Itamaraty registra 35 mortes de brasileiros na guerra na Ucrânia
O governo brasileiro contabiliza 35 mortes e 92 desaparecimentos de cidadãos que atuam como combatentes no conflito ucraniano.
Pontos principais
- O Itamaraty confirmou 35 mortes e 92 desaparecimentos de brasileiros envolvidos no conflito.
- A Ucrânia reformulou contratos para estrangeiros, oferecendo salários elevados e benefícios migratórios.
- A Rússia classifica voluntários estrangeiros como mercenários, excluindo-os das proteções da Convenção de Genebra.

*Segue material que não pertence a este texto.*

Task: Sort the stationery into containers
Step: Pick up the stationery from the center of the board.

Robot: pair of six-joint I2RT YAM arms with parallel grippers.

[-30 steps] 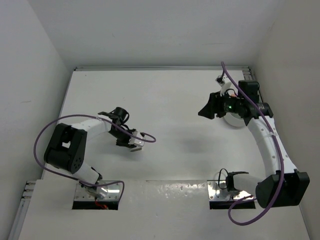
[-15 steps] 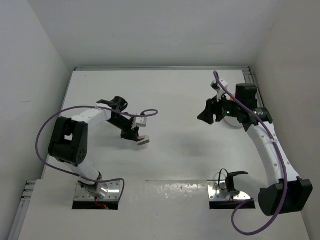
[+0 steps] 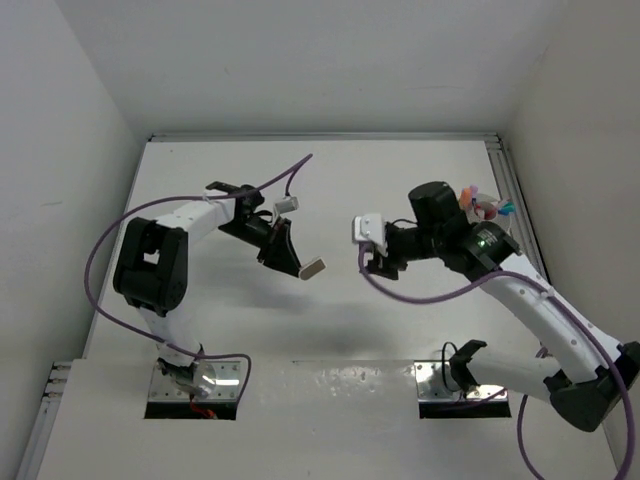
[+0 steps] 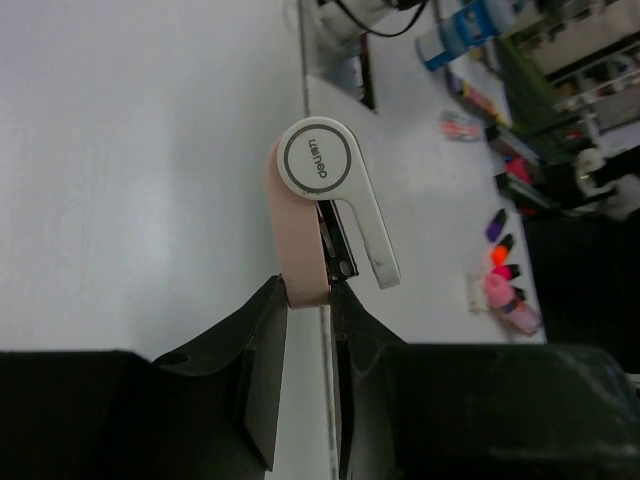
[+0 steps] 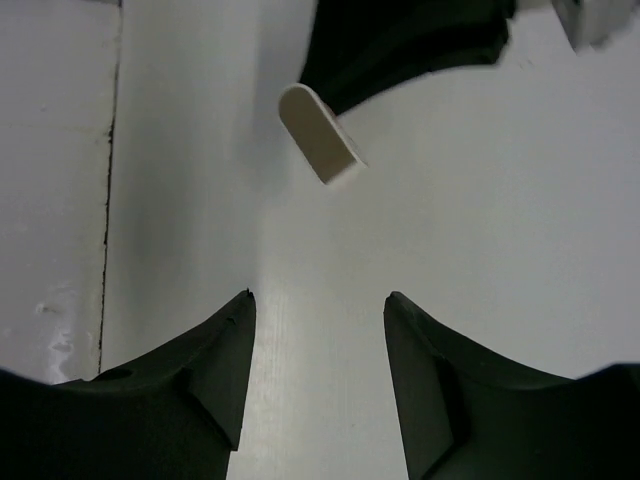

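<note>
My left gripper (image 3: 296, 260) is shut on the small pinkish-brown block (image 3: 313, 268) and holds it above the table's middle. In the left wrist view the block (image 4: 300, 225) carries a white round disc, and the gripper (image 4: 308, 292) pinches its lower end. My right gripper (image 3: 369, 264) is open and empty, just right of the block and facing it. In the right wrist view the gripper (image 5: 318, 298) is wide open, with the block's end (image 5: 320, 135) ahead of it. The white tub (image 3: 492, 213) at the far right holds coloured pens and highlighters, partly hidden by my right arm.
Side walls close in the table (image 3: 330, 190) on the left, right and back. Purple cables loop from both arms over the table. Metal base plates (image 3: 455, 385) sit at the near edge.
My left gripper has swung up and to the right with the block. My right arm has moved left, away from the tub toward the centre, uncovering the tub's contents.
</note>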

- Investigações apuram denúncias de abusos e tortura em unidade militar composta por brasileiros.
- O governo brasileiro mantém recomendação para que cidadãos evitem o alistamento devido aos riscos elevados.
O Itamaraty confirmou que o Brasil figura entre os países com maior número de combatentes estrangeiros mortos na guerra na Ucrânia, totalizando 35 óbitos e 92 desaparecimentos. O governo ucraniano tem buscado atrair voluntários internacionais por meio de novos incentivos financeiros e facilidades migratórias para reforçar suas linhas de frente. Contudo, a situação jurídica desses combatentes é incerta, uma vez que a Rússia os classifica como mercenários, negando-lhes as proteções garantidas pela Convenção de Genebra, enquanto a Ucrânia os trata como soldados oficiais. Além dos riscos inerentes ao campo de batalha, autoridades investigam denúncias de abusos e tortura dentro de unidades formadas por brasileiros. O Ministério das Relações Exteriores reforça a recomendação para que brasileiros não se envolvam no conflito, alertando para a limitada capacidade de assistência consular em zonas de guerra.